Algo simples como segurar um copo, assinar um documento ou levar uma colher à boca pode se transformar em um enorme desafio para milhares de pessoas que convivem com tremores. O problema, frequentemente associado ao envelhecimento, impacta diretamente a qualidade de vida e pode surgir tanto no chamado tremor essencial quanto em doenças neurológicas como o Parkinson.

Durante muitos anos, pacientes que não apresentavam melhora com medicamentos tinham poucas alternativas. A principal delas era a estimulação cerebral profunda, uma cirurgia complexa e invasiva que exige a implantação de eletrodos no cérebro para controlar os movimentos involuntários.

Agora, uma tecnologia menos agressiva começa a mudar esse cenário: o HIFU, sigla para ultrassom focal de alta intensidade. O método utiliza ondas de ultrassom altamente concentradas para atingir regiões específicas do cérebro responsáveis pelos tremores, sem necessidade de cortes ou abertura do crânio.

O procedimento é realizado com o paciente acordado dentro de um aparelho de ressonância magnética. Isso permite que a equipe médica acompanhe em tempo real a precisão do tratamento e os efeitos imediatos da aplicação.
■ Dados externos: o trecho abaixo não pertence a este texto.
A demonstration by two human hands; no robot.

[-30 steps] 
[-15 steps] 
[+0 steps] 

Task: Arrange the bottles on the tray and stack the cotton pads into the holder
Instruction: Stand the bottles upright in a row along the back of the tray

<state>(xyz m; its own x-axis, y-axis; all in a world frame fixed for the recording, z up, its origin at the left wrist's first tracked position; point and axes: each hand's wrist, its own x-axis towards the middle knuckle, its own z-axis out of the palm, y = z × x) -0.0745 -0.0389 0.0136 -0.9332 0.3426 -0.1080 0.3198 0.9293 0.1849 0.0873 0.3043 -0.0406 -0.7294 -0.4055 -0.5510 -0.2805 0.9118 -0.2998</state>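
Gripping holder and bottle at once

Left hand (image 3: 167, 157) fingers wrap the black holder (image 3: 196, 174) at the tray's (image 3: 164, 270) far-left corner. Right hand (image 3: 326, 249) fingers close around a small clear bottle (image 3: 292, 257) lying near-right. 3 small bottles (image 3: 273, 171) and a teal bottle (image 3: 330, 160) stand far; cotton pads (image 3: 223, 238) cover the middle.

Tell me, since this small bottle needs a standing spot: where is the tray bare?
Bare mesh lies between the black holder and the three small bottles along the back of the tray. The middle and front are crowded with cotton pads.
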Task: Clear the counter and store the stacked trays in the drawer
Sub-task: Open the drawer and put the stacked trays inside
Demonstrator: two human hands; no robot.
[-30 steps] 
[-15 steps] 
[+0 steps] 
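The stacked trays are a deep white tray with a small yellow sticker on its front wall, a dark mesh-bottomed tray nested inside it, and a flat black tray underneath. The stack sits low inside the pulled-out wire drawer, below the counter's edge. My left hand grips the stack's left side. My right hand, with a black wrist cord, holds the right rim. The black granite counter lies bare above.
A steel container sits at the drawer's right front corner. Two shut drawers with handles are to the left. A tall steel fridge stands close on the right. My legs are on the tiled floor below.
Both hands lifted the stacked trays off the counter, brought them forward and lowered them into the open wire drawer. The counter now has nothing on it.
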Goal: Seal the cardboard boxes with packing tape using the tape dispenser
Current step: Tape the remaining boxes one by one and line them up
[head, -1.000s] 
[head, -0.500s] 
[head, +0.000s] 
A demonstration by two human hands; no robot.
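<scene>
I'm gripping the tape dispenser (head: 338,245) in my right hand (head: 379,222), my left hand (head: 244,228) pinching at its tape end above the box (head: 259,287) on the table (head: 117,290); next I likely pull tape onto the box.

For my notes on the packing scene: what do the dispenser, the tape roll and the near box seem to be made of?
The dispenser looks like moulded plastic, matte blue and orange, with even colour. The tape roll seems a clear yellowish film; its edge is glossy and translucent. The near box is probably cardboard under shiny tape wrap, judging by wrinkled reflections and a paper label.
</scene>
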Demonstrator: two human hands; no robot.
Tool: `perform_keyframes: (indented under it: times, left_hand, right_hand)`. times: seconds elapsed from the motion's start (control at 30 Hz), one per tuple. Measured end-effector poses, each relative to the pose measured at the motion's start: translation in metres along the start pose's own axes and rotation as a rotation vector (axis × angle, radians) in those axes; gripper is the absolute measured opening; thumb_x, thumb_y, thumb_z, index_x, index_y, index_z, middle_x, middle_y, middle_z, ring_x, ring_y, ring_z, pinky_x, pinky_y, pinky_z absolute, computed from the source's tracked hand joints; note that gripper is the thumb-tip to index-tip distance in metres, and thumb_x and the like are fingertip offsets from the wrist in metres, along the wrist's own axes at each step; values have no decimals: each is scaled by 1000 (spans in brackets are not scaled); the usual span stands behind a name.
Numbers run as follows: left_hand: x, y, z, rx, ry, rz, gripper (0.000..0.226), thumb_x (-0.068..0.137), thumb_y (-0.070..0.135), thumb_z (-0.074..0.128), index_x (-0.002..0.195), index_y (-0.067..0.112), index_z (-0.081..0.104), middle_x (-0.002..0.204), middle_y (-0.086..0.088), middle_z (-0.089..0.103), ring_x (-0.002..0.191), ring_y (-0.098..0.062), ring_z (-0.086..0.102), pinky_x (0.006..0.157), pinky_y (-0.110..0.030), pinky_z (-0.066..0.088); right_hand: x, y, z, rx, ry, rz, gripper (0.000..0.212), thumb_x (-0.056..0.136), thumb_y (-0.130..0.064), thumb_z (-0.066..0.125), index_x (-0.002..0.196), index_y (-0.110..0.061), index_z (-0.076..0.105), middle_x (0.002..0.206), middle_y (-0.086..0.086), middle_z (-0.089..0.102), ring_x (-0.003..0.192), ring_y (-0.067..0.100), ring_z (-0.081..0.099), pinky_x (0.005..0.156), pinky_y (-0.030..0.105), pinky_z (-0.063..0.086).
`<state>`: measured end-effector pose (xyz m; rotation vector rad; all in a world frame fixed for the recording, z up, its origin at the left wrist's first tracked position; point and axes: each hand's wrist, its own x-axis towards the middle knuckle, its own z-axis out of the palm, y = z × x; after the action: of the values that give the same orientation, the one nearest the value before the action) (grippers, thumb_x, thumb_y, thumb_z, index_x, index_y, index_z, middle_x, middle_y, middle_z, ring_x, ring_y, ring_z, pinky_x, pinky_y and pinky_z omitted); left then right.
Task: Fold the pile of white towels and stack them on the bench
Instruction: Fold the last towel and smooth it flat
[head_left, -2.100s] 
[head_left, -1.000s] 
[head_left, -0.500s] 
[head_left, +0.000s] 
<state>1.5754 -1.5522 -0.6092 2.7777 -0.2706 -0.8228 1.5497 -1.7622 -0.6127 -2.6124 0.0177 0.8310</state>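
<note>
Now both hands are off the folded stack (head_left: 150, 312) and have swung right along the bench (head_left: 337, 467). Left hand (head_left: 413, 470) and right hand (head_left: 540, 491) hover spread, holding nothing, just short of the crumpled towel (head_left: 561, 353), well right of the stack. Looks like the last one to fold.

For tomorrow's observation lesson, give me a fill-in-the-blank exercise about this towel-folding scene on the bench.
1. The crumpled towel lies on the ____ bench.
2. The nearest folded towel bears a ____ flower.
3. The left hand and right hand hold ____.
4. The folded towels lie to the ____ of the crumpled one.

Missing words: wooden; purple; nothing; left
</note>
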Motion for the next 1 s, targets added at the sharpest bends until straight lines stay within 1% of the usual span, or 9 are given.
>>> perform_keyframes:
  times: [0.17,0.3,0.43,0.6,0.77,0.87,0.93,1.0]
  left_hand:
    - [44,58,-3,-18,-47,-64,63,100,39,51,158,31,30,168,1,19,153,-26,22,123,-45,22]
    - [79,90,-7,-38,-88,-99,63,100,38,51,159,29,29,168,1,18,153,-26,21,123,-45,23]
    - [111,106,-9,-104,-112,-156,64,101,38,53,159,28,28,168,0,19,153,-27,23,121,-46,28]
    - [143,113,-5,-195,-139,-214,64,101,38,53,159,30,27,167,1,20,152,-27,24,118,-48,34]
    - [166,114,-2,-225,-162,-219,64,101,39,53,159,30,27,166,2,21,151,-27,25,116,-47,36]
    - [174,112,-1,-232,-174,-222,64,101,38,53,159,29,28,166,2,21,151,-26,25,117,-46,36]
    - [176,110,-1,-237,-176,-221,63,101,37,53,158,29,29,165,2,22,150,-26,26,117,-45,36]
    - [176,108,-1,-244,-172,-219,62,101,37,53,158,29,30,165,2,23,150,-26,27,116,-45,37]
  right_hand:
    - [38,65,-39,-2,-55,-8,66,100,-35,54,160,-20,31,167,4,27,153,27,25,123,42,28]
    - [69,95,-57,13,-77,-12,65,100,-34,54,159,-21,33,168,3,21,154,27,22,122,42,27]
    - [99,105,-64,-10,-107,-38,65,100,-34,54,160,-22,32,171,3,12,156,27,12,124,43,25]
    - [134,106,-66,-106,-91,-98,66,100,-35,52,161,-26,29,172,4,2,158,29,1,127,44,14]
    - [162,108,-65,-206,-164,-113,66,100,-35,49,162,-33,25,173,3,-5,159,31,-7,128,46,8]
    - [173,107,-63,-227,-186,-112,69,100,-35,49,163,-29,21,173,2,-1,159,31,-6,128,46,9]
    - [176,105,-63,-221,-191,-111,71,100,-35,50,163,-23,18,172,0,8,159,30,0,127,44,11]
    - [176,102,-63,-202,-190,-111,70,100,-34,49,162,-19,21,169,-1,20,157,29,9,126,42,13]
O equipamento lembra um capacete equipado com emissores de ultrassom direcionados.

Segundo especialistas, a redução dos sintomas pode chegar a até 70% em determinados casos, trazendo melhora significativa para atividades do cotidiano. Em muitos pacientes, os efeitos já são percebidos durante o próprio procedimento.

Outro ponto que chama atenção é o tempo de recuperação. O tratamento dura cerca de 1h30, não provoca dor e, na maioria das vezes, o paciente recebe alta no mesmo dia, sem necessidade de internação prolongada.

Apesar dos avanços, médicos alertam que o HIFU não é indicado para todos os casos. A avaliação neurológica detalhada continua sendo fundamental para definir se o paciente é elegível para o procedimento.

Como qualquer intervenção médica, o tratamento também apresenta riscos e possíveis efeitos colaterais. Entre os mais relatados estão dores de cabeça, dormência e alterações de equilíbrio. Na maior parte das vezes, os sintomas são leves e temporários.

O avanço da tecnologia reforça uma transformação importante na medicina moderna: tratamentos cada vez mais precisos, menos invasivos e focados na qualidade de vida. Para muitos idosos, isso representa a possibilidade de recuperar autonomia em tarefas simples que, aos poucos, haviam se tornado impossíveis.